Y en efecto, al preparar esta conferencia veo en mi viejo ejemplar de la Introducción a la Metafísica las marcas que puse cuando leí el texto para mi clase de Ontología en licenciatura. En  las primeras páginas del libro, con absoluta claridad, el prologuista se refiere a las líneas en que el autor habla de la “misión espiritual” que está llamado a cumplir el “centro de Europa” y observa que Heidegger, quien dictó su curso en 1935, pero no corrigió esas palabras al publicarlas en 1953, seguramente siguió comprometido con esas ideas.

El nazismo estaba ahí; yo pasé mis ojos encima de él pero ciertamente como estudiante no lo leí. Y tampoco fue tematizado por la maestra -heideggeriana ella- en clase. ¿Es que en México el tema no importa a pesar de que en otras latitudes ha llevado hasta a empeños por acabar con la filosofía en cuanto tal?

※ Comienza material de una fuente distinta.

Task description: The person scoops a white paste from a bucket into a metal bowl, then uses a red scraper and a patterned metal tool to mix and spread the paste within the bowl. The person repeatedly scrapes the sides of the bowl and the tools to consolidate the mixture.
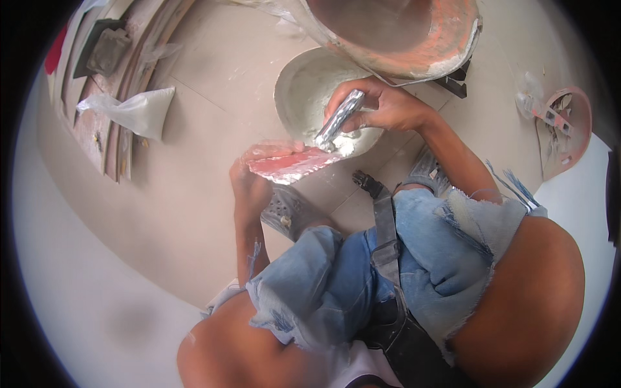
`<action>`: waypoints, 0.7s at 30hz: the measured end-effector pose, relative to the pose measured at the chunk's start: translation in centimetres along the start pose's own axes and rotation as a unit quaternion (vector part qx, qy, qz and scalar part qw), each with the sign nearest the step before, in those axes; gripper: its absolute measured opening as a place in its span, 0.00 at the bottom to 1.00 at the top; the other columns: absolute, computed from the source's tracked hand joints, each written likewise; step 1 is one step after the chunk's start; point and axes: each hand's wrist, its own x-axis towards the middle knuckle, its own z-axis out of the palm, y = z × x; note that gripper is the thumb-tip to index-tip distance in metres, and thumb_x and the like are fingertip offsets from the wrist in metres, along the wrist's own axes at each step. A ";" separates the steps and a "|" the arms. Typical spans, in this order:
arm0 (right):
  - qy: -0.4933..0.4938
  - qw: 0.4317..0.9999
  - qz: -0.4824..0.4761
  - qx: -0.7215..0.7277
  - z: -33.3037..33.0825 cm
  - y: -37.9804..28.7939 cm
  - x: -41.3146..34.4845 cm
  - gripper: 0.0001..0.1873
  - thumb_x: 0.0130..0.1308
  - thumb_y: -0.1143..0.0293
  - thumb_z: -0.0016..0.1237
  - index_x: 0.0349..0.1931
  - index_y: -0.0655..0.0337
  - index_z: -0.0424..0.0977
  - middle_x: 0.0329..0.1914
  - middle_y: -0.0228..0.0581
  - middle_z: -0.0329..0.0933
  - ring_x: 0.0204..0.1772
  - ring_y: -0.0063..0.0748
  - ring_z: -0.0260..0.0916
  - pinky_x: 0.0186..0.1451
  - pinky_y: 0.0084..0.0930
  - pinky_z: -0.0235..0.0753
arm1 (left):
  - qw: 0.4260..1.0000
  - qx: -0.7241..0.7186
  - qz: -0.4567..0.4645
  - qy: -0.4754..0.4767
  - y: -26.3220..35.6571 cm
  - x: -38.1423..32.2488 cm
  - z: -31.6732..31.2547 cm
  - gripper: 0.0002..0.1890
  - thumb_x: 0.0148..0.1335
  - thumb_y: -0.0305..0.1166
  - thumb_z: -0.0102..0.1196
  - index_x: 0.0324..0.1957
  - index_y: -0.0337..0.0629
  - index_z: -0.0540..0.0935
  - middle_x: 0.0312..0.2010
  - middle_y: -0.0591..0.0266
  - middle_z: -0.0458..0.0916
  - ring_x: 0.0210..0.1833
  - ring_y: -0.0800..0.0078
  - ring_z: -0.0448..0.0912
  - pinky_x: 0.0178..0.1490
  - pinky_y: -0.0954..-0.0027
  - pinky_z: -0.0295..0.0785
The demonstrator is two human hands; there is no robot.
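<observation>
My left hand (247, 177) grips a flat red plate (286, 165), perhaps a plastic spreader, smeared with white paste along its edges. In my right hand (388, 109) is a silver, ribbed, foil-like handle (342, 116), slanting down to the plate's right end. White paste clings where the two tools meet, and any blade there is hard to make out. Both tools are over the near side of a pale round basin (296, 82), which has white paste inside. My right hand and forearm hide part of the basin.
A plaster-crusted orange bucket (451, 48) stands behind the basin, above a black object (456, 82). Left, a plastic bag of white powder (145, 114) rests against long boards (111, 92). A broken pinkish container (565, 131) lies right. My grey clogs (286, 208) flank the floor below.
</observation>
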 end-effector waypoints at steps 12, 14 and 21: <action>0.080 0.995 0.011 -0.052 -1.9 0.3 -4.1 0.22 0.67 0.70 0.69 0.60 0.60 0.80 0.56 0.34 0.85 0.60 0.29 0.80 0.68 0.31 0.76 | 0.996 0.011 -0.043 0.076 -1.6 -0.7 -0.9 0.08 0.77 0.24 0.57 0.51 0.29 0.84 0.46 0.46 0.90 0.53 0.55 0.89 0.62 0.54 0.83; 0.162 0.986 0.018 -0.016 -0.8 1.0 -4.7 0.26 0.68 0.68 0.69 0.63 0.67 0.77 0.57 0.40 0.84 0.61 0.32 0.80 0.70 0.34 0.76 | 0.988 0.031 -0.080 0.124 -0.6 -0.9 -1.1 0.09 0.77 0.19 0.53 0.50 0.28 0.86 0.46 0.49 0.90 0.51 0.63 0.88 0.60 0.61 0.81; 0.258 0.957 0.007 0.131 4.1 1.1 -5.5 0.23 0.75 0.67 0.62 0.64 0.72 0.76 0.59 0.43 0.83 0.61 0.28 0.79 0.68 0.30 0.77 | 0.968 0.077 -0.132 0.200 3.0 -1.5 -0.7 0.17 0.78 0.32 0.58 0.57 0.23 0.81 0.47 0.52 0.88 0.47 0.68 0.85 0.55 0.64 0.81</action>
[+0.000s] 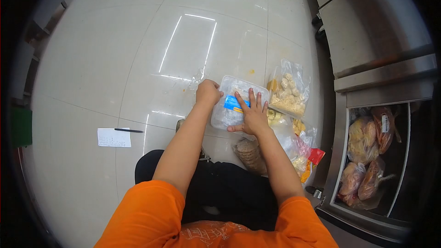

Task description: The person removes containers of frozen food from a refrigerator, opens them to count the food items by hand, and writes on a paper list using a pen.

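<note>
A clear plastic container point(221, 115) with a whitish, frosty look sits on the floor before me, a blue label point(232, 104) on its top. My right hand point(251, 115) lies over it with fingers spread, pressing flat on the top. At the container's left edge, my left hand point(209, 93) has its fingers curled in against the rim. Its fingertips are partly hidden. Just right of the container stands a clear bag of pale yellowish chunks point(288, 94). A bag of brownish food point(249, 153) lies close below my right wrist.
More plastic bags point(301, 147), one with a red and orange wrapper point(316, 156), lie right of my forearm. An open steel freezer drawer point(341, 156) holds several bagged meats point(363, 140). A paper sheet point(112, 138) and black pen point(129, 130) rest on the tiles at left.
</note>
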`<state>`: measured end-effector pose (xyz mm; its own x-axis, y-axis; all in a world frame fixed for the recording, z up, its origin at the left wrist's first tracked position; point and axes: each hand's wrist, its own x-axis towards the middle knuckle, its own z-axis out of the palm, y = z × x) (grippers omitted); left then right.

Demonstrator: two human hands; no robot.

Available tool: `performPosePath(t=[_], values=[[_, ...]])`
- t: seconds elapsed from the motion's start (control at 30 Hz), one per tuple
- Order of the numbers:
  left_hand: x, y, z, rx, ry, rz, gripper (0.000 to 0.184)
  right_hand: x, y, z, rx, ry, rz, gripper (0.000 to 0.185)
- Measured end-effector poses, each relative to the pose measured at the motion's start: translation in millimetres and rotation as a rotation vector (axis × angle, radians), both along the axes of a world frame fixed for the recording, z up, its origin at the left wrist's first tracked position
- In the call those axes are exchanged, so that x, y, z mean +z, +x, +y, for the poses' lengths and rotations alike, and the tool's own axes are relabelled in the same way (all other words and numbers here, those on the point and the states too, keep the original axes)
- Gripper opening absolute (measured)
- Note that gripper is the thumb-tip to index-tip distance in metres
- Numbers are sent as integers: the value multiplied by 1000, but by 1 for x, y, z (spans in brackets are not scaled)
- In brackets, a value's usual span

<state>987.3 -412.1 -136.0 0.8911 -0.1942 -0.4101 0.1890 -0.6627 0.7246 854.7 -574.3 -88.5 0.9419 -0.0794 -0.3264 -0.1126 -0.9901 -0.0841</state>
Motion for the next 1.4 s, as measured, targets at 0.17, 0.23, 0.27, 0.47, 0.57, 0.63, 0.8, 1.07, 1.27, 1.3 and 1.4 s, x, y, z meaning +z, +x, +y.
performPosePath(t=[0.17,0.23,0.27,0.47,0.57,0.63,0.8,1.07,1.27,1.3,1.4], values=[[-8,-9,-5,16,7,-103,50,7,4,2,-8,-34,91,148],[-1,-9,-6,-37,96,-131,49,12,7,2,-2,-56,105,148],[4,-10,-4,-80,151,-134,47,12,7,4,4,-74,112,148],[17,15,5,-652,379,372,45,-1,-4,11,4,-82,72,148],[12,6,-5,-810,569,187,46,2,0,12,5,-84,99,150],[11,7,-13,-840,635,145,47,11,5,14,19,-94,144,151],[-7,10,-15,-774,609,254,69,44,-48,15,28,122,-327,103],[117,-46,26,-526,415,-118,110,92,-286,-70,-509,125,-855,20],[125,-95,131,-456,292,-273,89,120,-361,-42,-1005,180,-161,53],[139,-122,152,-502,377,-208,84,118,-357,-45,-988,145,-110,59],[151,-164,179,-508,502,-260,74,83,-341,-66,-880,27,-24,64]])
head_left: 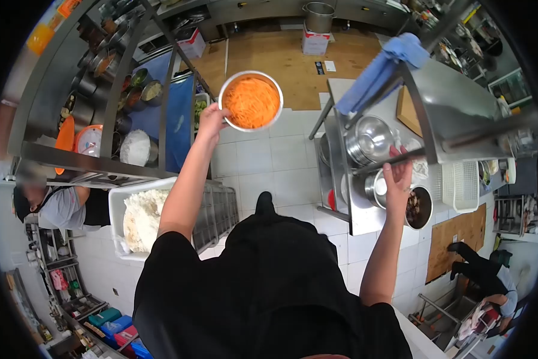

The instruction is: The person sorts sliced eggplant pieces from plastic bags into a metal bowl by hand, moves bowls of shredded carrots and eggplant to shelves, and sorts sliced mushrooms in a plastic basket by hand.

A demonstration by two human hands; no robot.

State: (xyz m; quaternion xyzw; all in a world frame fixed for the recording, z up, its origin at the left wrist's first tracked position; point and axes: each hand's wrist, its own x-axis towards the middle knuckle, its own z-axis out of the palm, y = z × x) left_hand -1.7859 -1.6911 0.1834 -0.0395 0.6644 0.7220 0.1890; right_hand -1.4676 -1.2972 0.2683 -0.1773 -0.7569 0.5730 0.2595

Que la opción política del autor de Qué es Metafísica sea tema inexistente en estas aulas, es asunto que merece reflexión amplia, incluyendo en ella el cuestionamiento al eurocentrismo implícito a las expresiones que identifican al Holocausto con el destino de la humanidad entera, cuando esas cotas de maldad acaso sean exclusivas de ciertas áreas del Occidente.

Sin embargo, me temo que, a la vista de la renovación de los estudios heideggerianos que trajo consigo la explosión del “Caso” con el libro de Farías, la ausencia del tópico en nuestras Universidades haya significado un empobrecimiento intelectual. Tal vez leamos mucho, como siempre a Heidegger, pero nuestras lecturas estén condenadas a un preciosismo académico irrelevante. Más que heideggerianos devenimos heideggeriólogos.

Si no acabamos de saber qué se sigue de que uno de las más grandes filósofos haya sido nazi, acaso ello obedezca a que, aunque hemos dedicado mucho tiempo a estudiar a detalle el corpus del maestro -a veces, en el caso de los pocos interesados,  tratando de encontrar ahí las semillas de la infamia-, hemos invertido muy poca energía en pensar el nazismo como tal. Acaso tenga razón Lyotard y Heidegger no tenga nada que decir sobre su propio caso. Su filosofía sería entonces bella, pero trivial o innecesaria para nuestro tiempo. Pero para saber si el filósofo francés tiene razón o no, haría falta que los heideggerianos se pusieran a estudiar, sin demora, como su deber ineludible y urgente, el hitlerismo y la Shoa.

Entonces sabremos si Ser y Tiempo tiene algo que decirnos; si todavía hay en sus páginas algún éxtasis de la historia.